Having female only toilets won't stop a determined rapist.

This is absurd. It will make it much more difficult for a rape to occur in that area. That's a win, actually.

Prawnofthepatriarchy · 27/09/2016 21:47

I was referring to PP gnetosee too, Ice.

Please accept my congratulations on your use of language, kua. Elegant.

gonetoseeamanaboutadog · 27/09/2016 21:49

Pros of segregated space...

I like most men not seeing me undressed. I like not having to worry about whether this will happen in some areas. I'm not ashamed of my body, I just like to share it with carefully selected individuals. And I like the fact that sleezy chaps have to go and find somewhere else to be sleezy; no they should be sleezy to begin with, but given that they are, I like that women have an area where such individuals can't go.

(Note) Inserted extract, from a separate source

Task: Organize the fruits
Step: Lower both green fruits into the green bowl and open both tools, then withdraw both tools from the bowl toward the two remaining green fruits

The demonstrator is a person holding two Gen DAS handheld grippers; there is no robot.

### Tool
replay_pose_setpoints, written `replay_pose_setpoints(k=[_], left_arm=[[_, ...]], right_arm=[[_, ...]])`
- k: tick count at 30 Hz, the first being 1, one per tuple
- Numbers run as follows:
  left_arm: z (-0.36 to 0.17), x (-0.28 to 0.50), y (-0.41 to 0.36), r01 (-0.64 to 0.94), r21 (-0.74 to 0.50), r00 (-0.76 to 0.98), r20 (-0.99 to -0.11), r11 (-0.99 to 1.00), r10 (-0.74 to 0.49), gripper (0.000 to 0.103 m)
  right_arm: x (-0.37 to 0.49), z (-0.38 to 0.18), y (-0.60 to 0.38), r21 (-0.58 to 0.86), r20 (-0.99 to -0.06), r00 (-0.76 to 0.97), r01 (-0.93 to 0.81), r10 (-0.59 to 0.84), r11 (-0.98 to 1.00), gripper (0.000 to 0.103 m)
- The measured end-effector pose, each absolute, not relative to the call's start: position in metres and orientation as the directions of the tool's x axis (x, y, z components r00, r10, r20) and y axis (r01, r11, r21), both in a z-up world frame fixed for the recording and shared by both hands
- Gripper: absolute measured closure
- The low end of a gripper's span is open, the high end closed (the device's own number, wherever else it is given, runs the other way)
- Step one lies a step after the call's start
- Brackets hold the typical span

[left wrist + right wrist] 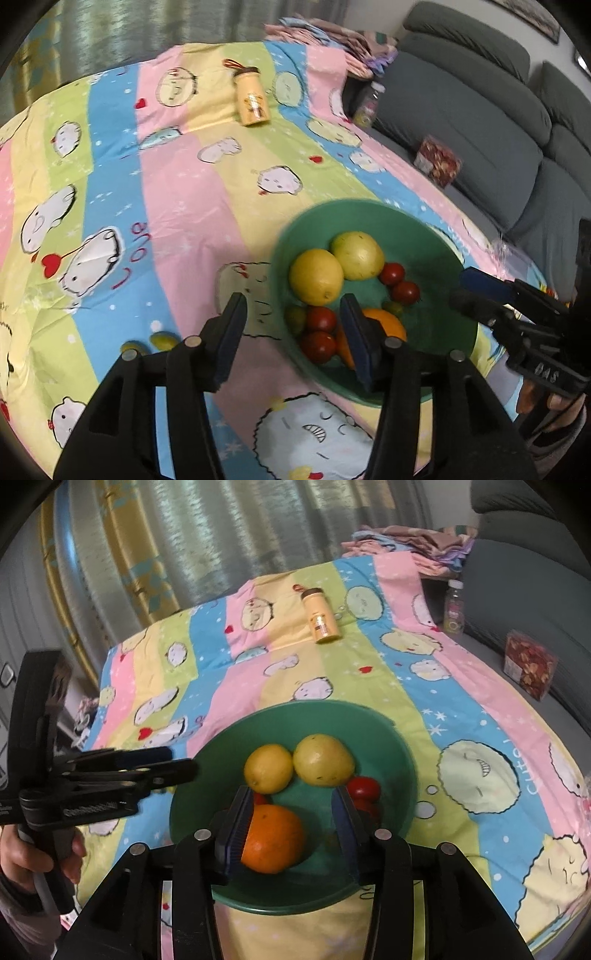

And yes, women are safer in these areas because it's harder for a man to go unnoticed somewhere he is not supposed to be.

WankingMonkey · 27/09/2016 21:49

I looks like we have a far higher rate of rape than Greece...although I have only checked one source for the figures.

Thats actually quite interesting. Having lived in Greece (or Zante..same thing really) I honestly found a hell of a lot more unwelcome male attention there than I ever have in the UK. Of course there is the possibility that the way of life over there causes more attention but less...sexual assault? Or of course, maybe I am just more desirable in Zante than I am here. What I heard a lot though was that 'British girls are easy'..so again, maybe the attention was because I didn't look like a typical Greek woman (who is apparently less 'easy' than BritishConfused) or something...not sure where I am going with this tbh.